» **Problem to solve**
Your reply should reproduce each line below exactly and carry none of the pictures.

[Recorded data]
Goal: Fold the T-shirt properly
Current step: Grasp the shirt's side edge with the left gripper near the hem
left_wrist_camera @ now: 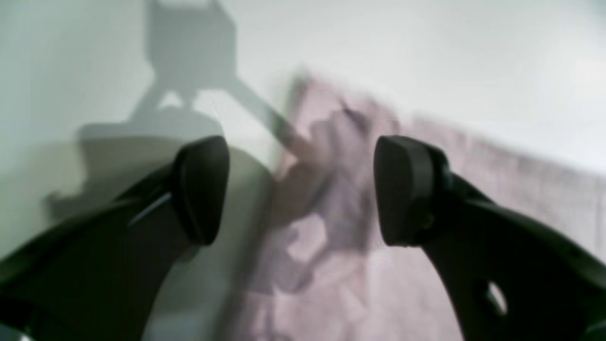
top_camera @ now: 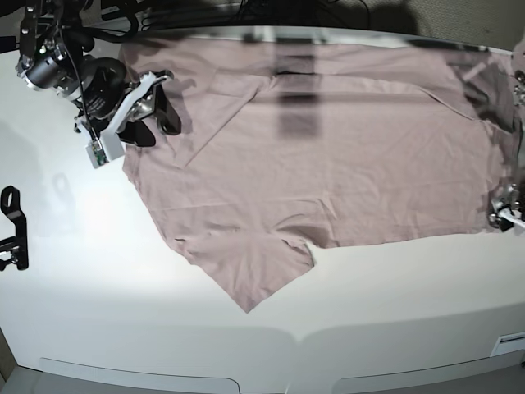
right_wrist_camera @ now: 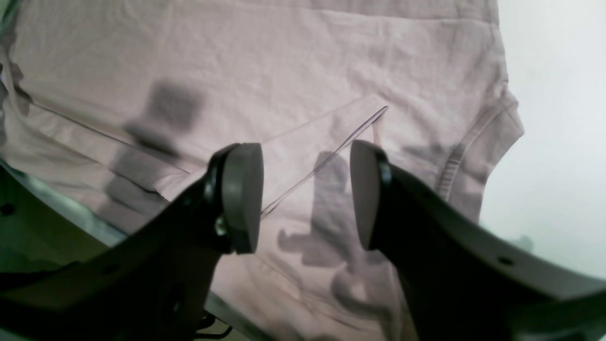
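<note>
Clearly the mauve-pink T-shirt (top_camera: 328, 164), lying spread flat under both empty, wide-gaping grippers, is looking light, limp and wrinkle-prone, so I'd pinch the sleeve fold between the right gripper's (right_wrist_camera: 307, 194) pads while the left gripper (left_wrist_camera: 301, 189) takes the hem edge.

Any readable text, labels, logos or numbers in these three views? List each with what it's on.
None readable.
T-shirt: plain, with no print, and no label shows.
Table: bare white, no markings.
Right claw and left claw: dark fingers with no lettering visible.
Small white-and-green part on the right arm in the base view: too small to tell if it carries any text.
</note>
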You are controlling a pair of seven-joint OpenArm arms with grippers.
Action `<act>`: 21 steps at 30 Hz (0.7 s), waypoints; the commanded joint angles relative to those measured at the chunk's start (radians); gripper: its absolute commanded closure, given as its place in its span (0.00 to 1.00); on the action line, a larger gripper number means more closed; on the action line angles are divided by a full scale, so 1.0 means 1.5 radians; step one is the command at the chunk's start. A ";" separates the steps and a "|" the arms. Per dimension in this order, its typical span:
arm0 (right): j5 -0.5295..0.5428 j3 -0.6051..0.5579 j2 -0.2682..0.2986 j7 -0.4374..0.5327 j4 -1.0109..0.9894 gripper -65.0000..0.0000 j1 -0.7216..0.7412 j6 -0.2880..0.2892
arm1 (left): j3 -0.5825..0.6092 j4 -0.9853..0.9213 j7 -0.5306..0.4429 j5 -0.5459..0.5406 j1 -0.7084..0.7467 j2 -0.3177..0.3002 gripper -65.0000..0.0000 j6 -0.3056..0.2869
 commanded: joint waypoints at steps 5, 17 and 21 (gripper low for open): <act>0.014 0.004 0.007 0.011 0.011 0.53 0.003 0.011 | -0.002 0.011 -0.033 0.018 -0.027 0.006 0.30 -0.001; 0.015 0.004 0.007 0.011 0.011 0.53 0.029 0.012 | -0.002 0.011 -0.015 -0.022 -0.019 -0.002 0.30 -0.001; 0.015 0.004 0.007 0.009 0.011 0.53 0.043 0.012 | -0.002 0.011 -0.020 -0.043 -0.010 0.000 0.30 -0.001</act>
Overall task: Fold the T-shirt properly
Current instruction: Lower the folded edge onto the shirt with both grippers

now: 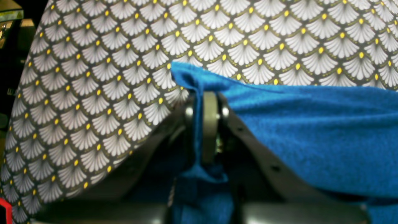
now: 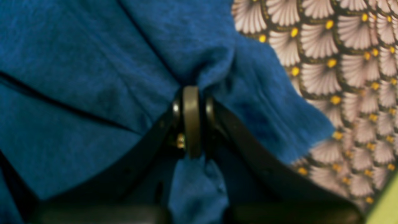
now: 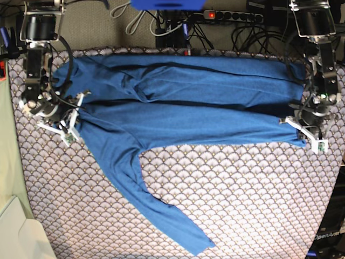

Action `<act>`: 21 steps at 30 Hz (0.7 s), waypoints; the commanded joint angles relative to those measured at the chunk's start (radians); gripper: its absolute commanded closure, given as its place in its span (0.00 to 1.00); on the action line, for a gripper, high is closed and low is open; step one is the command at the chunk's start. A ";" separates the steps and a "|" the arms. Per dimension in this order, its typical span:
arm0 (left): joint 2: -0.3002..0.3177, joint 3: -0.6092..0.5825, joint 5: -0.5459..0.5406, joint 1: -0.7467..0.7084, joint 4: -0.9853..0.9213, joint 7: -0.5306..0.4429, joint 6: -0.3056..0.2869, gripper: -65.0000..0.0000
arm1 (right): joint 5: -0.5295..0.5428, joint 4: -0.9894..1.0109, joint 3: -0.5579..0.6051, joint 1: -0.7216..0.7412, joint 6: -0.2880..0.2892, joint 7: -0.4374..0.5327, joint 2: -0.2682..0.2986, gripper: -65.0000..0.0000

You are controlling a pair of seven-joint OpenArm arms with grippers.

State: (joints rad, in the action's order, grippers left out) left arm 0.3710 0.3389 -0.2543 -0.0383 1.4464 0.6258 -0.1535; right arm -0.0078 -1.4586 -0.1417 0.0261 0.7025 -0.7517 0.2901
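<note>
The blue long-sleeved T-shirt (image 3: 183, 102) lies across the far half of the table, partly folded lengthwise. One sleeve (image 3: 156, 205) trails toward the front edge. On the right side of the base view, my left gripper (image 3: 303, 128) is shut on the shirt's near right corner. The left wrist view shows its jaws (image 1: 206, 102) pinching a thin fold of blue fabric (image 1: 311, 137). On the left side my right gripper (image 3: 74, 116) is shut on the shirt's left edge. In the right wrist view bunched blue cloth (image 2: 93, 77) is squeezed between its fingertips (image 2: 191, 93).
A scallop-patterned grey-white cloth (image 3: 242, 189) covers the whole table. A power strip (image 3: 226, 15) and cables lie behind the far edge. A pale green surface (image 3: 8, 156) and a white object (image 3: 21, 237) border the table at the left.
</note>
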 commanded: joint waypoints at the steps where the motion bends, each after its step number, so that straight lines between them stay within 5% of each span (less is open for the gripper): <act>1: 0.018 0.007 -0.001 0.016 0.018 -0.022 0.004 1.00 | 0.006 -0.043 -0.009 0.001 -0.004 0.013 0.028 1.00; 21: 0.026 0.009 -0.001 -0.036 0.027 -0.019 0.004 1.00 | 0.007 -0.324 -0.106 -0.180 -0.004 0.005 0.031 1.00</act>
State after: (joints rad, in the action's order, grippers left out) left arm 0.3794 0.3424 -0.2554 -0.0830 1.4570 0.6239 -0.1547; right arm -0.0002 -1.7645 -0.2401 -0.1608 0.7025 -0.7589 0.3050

» **Solved exercise**
Goal: Fold the T-shirt properly
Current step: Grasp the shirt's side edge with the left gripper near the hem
left_wrist_camera @ now: 
top_camera @ now: 
right_wrist_camera @ now: 
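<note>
Clearly the mauve-pink T-shirt (top_camera: 328, 164), lying spread flat under both empty, wide-gaping grippers, is looking light, limp and wrinkle-prone, so I'd pinch the sleeve fold between the right gripper's (right_wrist_camera: 307, 194) pads while the left gripper (left_wrist_camera: 301, 189) takes the hem edge.

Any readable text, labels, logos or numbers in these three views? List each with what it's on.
None readable.
T-shirt: plain, with no print, and no label shows.
Table: bare white, no markings.
Right claw and left claw: dark fingers with no lettering visible.
Small white-and-green part on the right arm in the base view: too small to tell if it carries any text.
</note>
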You are controlling a pair of seven-joint OpenArm arms with grippers.
Action `<act>`: 21 steps at 30 Hz (0.7 s), waypoints; the commanded joint angles relative to those measured at the chunk's start (radians); gripper: its absolute commanded closure, given as its place in its span (0.00 to 1.00); on the action line, a larger gripper number means more closed; on the action line angles are divided by a full scale, so 1.0 means 1.5 radians; step one is the command at the chunk's start. A ";" separates the steps and a "|" the arms. Per dimension in this order, its typical span:
arm0 (right): j5 -0.5295..0.5428 j3 -0.6051..0.5579 j2 -0.2682..0.2986 j7 -0.4374..0.5327 j4 -1.0109..0.9894 gripper -65.0000..0.0000 j1 -0.7216..0.7412 j6 -0.2880..0.2892
arm1 (left): j3 -0.5825..0.6092 j4 -0.9853..0.9213 j7 -0.5306..0.4429 j5 -0.5459..0.5406 j1 -0.7084..0.7467 j2 -0.3177..0.3002 gripper -65.0000..0.0000 j6 -0.3056..0.2869
 commanded: joint waypoints at steps 5, 17 and 21 (gripper low for open): <act>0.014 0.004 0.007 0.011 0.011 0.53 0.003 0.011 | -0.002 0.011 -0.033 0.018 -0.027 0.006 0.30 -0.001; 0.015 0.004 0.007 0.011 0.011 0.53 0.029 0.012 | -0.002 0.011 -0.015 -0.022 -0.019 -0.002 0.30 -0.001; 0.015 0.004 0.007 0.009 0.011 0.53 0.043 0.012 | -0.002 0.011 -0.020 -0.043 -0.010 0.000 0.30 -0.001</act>
Overall task: Fold the T-shirt properly
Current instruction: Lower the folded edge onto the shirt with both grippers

now: 
now: 
now: 

Action `<act>`: 21 steps at 30 Hz (0.7 s), waypoints; the commanded joint angles relative to those measured at the chunk's start (radians); gripper: its absolute commanded closure, given as its place in its span (0.00 to 1.00); on the action line, for a gripper, high is closed and low is open; step one is the command at the chunk's start. A ";" separates the steps and a "|" the arms. Per dimension in this order, its typical span:
arm0 (left): joint 2: -0.3002..0.3177, joint 3: -0.6092..0.5825, joint 5: -0.5459..0.5406, joint 1: -0.7467..0.7084, joint 4: -0.9853..0.9213, joint 7: -0.5306..0.4429, joint 6: -0.3056..0.2869, gripper: -65.0000..0.0000
arm1 (right): joint 5: -0.5295..0.5428, joint 4: -0.9894..1.0109, joint 3: -0.5579..0.6051, joint 1: -0.7216..0.7412, joint 6: -0.2880..0.2892, joint 7: -0.4374..0.5327, joint 2: -0.2682..0.2986, gripper: -65.0000..0.0000

You are controlling a pair of seven-joint OpenArm arms with grippers.

State: (joints rad, in the action's order, grippers left out) left arm 0.3710 0.3389 -0.2543 -0.0383 1.4464 0.6258 -0.1535; right arm -0.0078 -1.4586 -0.1417 0.0261 0.7025 -0.7517 0.2901
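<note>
The blue long-sleeved T-shirt (image 3: 183, 102) lies across the far half of the table, partly folded lengthwise. One sleeve (image 3: 156, 205) trails toward the front edge. On the right side of the base view, my left gripper (image 3: 303, 128) is shut on the shirt's near right corner. The left wrist view shows its jaws (image 1: 206, 102) pinching a thin fold of blue fabric (image 1: 311, 137). On the left side my right gripper (image 3: 74, 116) is shut on the shirt's left edge. In the right wrist view bunched blue cloth (image 2: 93, 77) is squeezed between its fingertips (image 2: 191, 93).
A scallop-patterned grey-white cloth (image 3: 242, 189) covers the whole table. A power strip (image 3: 226, 15) and cables lie behind the far edge. A pale green surface (image 3: 8, 156) and a white object (image 3: 21, 237) border the table at the left.
</note>
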 commanded: joint waypoints at the steps where the motion bends, each after its step number, so that straight lines between them stay within 5% of each span (less is open for the gripper): <act>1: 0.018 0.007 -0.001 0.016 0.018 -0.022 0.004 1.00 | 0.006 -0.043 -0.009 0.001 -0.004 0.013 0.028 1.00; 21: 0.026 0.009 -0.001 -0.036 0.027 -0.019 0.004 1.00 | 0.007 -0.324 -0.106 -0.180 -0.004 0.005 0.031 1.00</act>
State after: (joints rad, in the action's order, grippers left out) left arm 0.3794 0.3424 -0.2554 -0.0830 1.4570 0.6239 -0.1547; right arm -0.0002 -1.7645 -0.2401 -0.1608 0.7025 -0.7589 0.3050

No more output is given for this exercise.